YOUR ASSIGNMENT
Every line of the records below that has the word "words" should be copied.

GIVEN DATA
........

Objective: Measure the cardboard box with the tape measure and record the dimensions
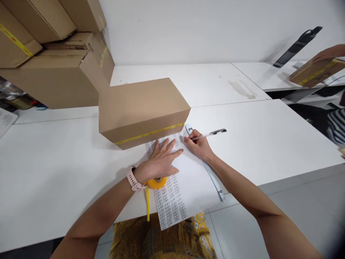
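My right hand [198,145] grips a pen [211,133], its tip down at the upper part of a paper sheet [194,183]. Columns of handwriting cover the left side of that sheet, and its lower edge hangs past the table front. My left hand [163,158] lies on the paper with its fingers spread, a pink watch strap at the wrist. Partly under that wrist sits a yellow tape measure [156,183], its yellow tape hanging over the edge. A closed cardboard box [145,108] with a yellow stripe stands just beyond my hands, over the sheet's top edge.
Several cardboard boxes [67,77] are stacked at the back left. A dark bottle [295,48] stands at the back right. Another person's hand [330,53] rests on a small box [314,73] there. The white table [256,140] ends at a front edge.
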A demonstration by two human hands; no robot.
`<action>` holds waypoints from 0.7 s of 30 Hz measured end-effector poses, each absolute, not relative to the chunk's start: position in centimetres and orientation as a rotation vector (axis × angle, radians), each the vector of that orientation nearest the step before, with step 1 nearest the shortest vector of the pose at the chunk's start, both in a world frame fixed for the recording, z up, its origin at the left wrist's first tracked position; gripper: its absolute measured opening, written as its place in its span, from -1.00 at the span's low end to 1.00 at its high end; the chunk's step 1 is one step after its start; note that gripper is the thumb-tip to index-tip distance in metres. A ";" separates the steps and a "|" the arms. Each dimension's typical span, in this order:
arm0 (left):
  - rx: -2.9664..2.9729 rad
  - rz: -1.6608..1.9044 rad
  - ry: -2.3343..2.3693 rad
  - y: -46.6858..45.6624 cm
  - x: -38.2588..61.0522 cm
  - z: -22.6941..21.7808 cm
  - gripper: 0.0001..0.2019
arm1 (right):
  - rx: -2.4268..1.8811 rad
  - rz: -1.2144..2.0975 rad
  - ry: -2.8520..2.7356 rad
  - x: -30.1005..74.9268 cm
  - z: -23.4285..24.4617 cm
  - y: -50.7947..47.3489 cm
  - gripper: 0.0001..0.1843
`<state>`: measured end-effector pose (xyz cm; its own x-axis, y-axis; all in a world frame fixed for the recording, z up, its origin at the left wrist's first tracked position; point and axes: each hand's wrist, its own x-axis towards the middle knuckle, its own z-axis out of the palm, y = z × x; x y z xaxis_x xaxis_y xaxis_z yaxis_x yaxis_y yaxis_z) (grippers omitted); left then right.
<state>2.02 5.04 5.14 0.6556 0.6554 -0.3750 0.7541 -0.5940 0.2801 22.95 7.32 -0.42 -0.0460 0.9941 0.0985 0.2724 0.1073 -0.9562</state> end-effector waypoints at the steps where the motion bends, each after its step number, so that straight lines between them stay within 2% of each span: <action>1: 2.462 -0.322 1.106 5.0 2.0 5.1 -0.23 | -1.317 0.982 -1.500 23.0 -0.5 7.3 -0.70; 21: 2.445 -0.370 1.113 4.9 2.1 5.6 -0.22 | -1.278 0.952 -1.593 22.8 -0.8 7.2 -0.71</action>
<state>2.10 4.91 5.59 0.6428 0.6499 -0.4056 0.7634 -0.5875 0.2685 22.83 7.19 -0.84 -0.1062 0.9817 0.1582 0.3260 0.1847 -0.9272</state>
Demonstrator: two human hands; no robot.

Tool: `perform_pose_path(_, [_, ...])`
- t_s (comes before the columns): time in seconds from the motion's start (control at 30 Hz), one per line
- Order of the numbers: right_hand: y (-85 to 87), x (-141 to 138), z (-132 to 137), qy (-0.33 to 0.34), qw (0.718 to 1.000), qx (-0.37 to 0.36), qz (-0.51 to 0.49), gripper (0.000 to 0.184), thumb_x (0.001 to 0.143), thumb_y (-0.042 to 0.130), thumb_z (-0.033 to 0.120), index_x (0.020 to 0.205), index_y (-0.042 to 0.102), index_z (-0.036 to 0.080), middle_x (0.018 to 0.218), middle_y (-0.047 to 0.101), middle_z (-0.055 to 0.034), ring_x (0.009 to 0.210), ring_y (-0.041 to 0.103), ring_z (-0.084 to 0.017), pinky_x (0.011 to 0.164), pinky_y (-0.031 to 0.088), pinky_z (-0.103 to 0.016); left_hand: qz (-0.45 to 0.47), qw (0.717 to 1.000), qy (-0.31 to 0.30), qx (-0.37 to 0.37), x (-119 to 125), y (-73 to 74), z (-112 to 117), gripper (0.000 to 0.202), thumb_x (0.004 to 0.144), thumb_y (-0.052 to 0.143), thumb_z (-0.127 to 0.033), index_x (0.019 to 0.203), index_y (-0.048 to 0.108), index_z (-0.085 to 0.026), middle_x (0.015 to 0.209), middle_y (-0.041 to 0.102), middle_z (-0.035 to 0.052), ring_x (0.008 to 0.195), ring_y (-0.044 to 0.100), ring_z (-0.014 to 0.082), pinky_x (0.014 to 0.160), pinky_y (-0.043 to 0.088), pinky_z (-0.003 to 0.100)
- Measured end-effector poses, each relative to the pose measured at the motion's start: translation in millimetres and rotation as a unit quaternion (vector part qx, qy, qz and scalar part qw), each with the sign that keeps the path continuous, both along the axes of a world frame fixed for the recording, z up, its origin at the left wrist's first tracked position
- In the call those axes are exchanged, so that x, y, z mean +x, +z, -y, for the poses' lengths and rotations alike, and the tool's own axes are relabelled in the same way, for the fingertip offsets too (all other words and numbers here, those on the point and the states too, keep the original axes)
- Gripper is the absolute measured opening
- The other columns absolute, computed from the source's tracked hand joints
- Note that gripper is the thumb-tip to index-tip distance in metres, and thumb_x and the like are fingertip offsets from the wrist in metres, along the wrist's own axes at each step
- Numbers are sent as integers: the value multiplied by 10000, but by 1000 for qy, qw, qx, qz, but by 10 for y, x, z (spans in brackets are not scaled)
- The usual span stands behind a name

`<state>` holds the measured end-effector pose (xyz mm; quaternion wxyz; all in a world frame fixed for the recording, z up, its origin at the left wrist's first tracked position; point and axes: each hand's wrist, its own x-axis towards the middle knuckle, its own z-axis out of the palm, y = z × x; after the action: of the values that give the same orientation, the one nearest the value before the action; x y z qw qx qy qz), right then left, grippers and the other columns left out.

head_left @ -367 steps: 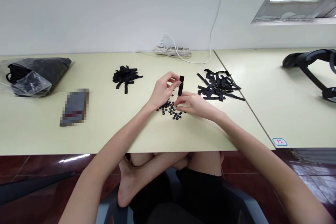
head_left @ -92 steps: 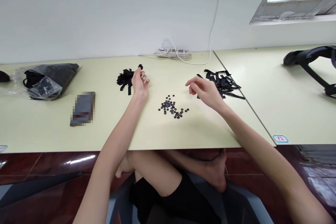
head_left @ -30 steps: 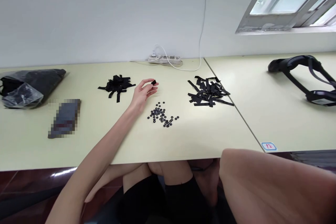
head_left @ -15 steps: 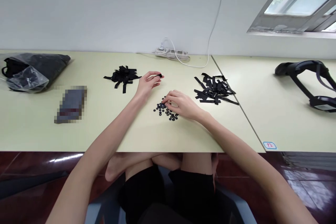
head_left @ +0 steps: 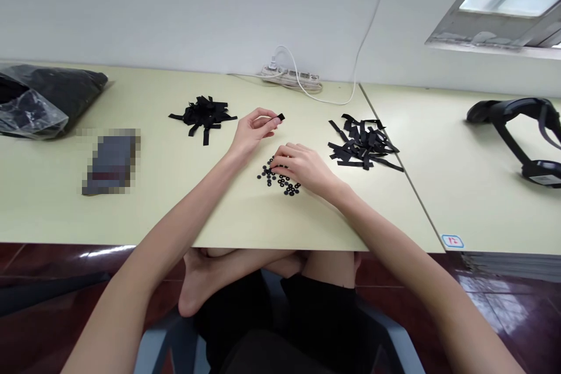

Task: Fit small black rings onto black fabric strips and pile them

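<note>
1: Two pale tables (head_left: 131, 210) butt edge to edge. Log big to small.
2: Far left, clear plastic bag (head_left: 39, 99) of dark stuff. Far right, on the second table, black headset (head_left: 521, 128). Blurred grey object (head_left: 111, 160) lies near the bag. White power strip (head_left: 291, 77) sits at the wall.
1: Piles?
2: Loose black strips (head_left: 363, 143) right of the hands. Tighter heap of folded strips (head_left: 204, 117) left of them. Neither is touched.
1: Hands?
2: Left hand (head_left: 252, 131) is raised just above the table, thumb and fingertips pinched on a small black piece (head_left: 281, 117), other fingers curled. Right hand (head_left: 302, 166) is palm down, fingers bent onto the scatter of black rings (head_left: 280, 178), covering its right part. Whether a ring is pinched there: cannot tell.
1: Rings' position?
2: Flat on the table, between the two piles, nearer the person than the left hand, under the right fingertips.
</note>
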<state>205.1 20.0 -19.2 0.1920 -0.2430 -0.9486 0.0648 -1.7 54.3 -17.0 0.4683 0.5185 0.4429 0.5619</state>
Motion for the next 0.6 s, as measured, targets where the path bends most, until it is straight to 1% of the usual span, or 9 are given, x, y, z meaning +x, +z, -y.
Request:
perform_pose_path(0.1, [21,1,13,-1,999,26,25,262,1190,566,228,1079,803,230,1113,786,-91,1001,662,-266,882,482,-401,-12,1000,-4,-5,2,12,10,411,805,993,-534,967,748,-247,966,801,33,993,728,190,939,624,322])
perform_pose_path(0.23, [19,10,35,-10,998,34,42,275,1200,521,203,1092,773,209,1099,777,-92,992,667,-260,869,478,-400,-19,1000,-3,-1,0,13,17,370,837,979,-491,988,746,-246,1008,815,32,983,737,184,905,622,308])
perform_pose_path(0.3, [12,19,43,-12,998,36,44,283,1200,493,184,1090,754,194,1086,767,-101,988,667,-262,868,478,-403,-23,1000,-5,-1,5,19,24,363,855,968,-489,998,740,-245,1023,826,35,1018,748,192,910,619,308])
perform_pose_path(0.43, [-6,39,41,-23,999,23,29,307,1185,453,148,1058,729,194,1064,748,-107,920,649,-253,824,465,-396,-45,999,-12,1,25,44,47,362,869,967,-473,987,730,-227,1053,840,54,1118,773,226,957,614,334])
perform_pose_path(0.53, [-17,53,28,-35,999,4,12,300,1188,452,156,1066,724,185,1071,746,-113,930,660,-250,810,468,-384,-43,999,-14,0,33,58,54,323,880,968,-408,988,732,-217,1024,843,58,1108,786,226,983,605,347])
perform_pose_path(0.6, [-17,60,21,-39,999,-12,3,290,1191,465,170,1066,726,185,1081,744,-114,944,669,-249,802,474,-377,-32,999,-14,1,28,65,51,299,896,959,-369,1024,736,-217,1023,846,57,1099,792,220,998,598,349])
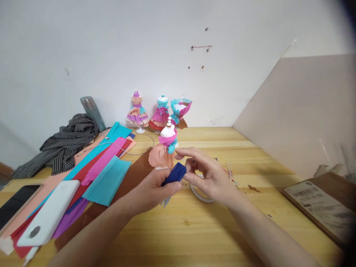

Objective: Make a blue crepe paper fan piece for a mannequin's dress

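Observation:
Above the middle of the table, my left hand (150,189) is closed around a small bunch of pleated dark blue crepe paper (175,174), the thumb lying along its lower side. At the bunch's right end, the thumb and curled fingers of my right hand (208,172) pinch its edge, while the index finger reaches out above. Just behind stands a small white dress form (168,131) with a pink wrap, a turquoise rosette and a peach crepe paper skirt (160,156). A roll of tape (204,198) lies below my right hand, partly hidden. Scissor blades (167,202) show under the left.
Three dressed miniature forms (137,111) stand by the wall. On the left lie coloured crepe sheets (108,181), a white power bank (50,213), a phone (18,204), striped cloth (63,141) and a leaning flask (93,113). A cardboard box (322,204) sits at right.

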`<state>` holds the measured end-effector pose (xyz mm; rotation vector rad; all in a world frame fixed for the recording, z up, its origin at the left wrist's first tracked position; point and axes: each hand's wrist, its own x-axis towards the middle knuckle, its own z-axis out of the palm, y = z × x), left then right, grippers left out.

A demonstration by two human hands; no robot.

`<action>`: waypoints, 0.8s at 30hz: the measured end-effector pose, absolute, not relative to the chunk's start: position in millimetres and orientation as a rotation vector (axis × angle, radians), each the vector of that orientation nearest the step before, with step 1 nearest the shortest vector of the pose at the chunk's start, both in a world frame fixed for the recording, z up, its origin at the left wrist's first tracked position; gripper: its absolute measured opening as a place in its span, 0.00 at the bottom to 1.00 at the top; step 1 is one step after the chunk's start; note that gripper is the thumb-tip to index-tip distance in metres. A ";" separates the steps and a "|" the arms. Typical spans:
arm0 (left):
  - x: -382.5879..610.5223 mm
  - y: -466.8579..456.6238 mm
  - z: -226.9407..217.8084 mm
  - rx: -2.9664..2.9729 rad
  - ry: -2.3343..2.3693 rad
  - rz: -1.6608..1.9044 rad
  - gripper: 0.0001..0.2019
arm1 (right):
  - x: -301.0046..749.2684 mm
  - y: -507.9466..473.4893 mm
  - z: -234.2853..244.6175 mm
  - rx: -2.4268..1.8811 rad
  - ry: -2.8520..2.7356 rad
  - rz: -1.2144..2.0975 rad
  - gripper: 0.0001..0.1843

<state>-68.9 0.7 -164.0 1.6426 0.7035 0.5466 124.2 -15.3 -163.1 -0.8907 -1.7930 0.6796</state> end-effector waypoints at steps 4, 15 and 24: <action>-68.4 0.9 -163.6 1.631 0.688 0.552 0.15 | 129.3 -13.8 -162.2 -0.811 -1.906 0.752 0.15; -65.3 1.2 -161.8 1.627 0.546 0.467 0.14 | 126.4 -24.0 -148.9 -0.858 -2.154 0.652 0.21; -72.1 7.0 -169.4 1.751 0.635 0.280 0.16 | 129.8 -20.8 -148.5 -0.968 -2.151 0.747 0.07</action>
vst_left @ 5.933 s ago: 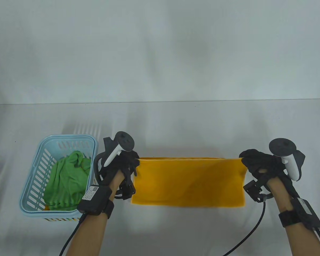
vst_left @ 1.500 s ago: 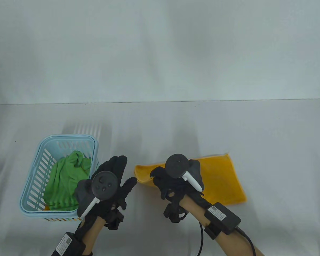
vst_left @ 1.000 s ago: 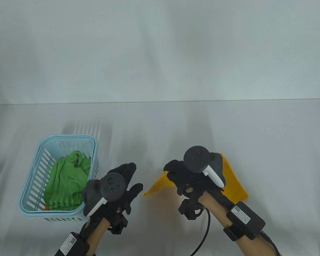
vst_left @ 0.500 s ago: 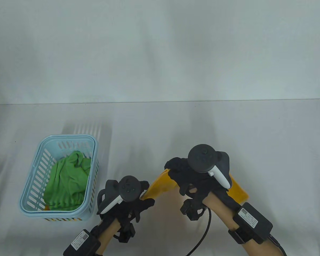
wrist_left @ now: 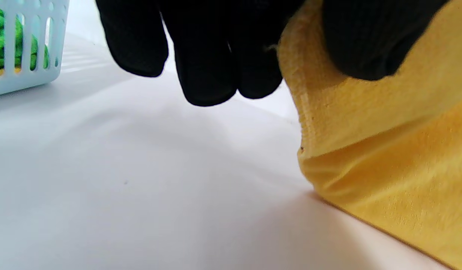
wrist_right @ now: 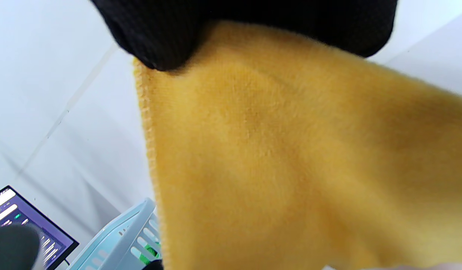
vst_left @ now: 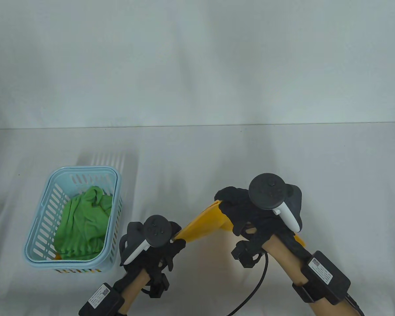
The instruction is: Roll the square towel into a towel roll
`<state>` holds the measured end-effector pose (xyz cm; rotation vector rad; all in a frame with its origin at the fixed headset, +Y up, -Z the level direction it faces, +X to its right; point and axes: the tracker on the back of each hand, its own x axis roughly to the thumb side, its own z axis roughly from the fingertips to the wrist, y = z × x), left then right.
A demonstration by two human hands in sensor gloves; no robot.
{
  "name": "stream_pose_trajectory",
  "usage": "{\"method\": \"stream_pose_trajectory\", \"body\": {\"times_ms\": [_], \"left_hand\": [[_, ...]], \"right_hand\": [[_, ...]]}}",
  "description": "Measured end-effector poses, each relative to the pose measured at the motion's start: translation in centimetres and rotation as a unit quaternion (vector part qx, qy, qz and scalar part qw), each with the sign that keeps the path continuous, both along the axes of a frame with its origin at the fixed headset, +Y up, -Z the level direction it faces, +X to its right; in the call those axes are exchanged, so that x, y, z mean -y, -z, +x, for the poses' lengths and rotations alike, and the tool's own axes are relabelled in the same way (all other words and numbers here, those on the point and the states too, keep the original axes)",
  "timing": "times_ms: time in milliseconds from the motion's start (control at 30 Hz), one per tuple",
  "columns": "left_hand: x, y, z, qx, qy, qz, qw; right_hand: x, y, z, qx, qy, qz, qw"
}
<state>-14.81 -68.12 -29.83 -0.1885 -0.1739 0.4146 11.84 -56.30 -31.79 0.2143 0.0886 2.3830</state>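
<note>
The yellow towel (vst_left: pixel 205 223) was pinched by left hand (vst_left: pixel 158 245) and right hand (vst_left: pixel 250 210); slipping corners would likely skew the roll.

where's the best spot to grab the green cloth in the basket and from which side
Take the green cloth at its raised, bunched fold near the far end, coming straight down from above. It lies crumpled inside the blue basket, whose slotted walls block any sideways reach, and that fold stands highest, so a pinch grip should catch it. Both hands are busy with the yellow towel now.
</note>
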Motion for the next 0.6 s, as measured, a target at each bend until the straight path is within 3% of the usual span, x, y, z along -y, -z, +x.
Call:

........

SOLUTION FOR THIS EXERCISE
- In the call those axes are exchanged, so that x, y, z mean +x, +z, -y, for the poses' lengths and rotations alike, and the tool's own axes are relabelled in the same way, for the fingertip offsets too (all other words and numbers here, those on the point and the states too, keep the original axes)
  "description": "Measured end-effector poses, each relative to the pose measured at the motion's start: translation in centimetres and rotation as a unit quaternion (vector part qx, qy, qz and scalar part qw), each with the sign that keeps the path continuous, both along the axes of a frame with its origin at the fixed headset, +Y up, -Z the level direction it faces, +X to its right; in the call those axes are exchanged, so that x, y, z mean -y, -z, +x, for the poses' lengths and rotations alike, and the tool's own axes are relabelled in the same way (all other words and numbers here, those on the point and the states too, keep the original axes)",

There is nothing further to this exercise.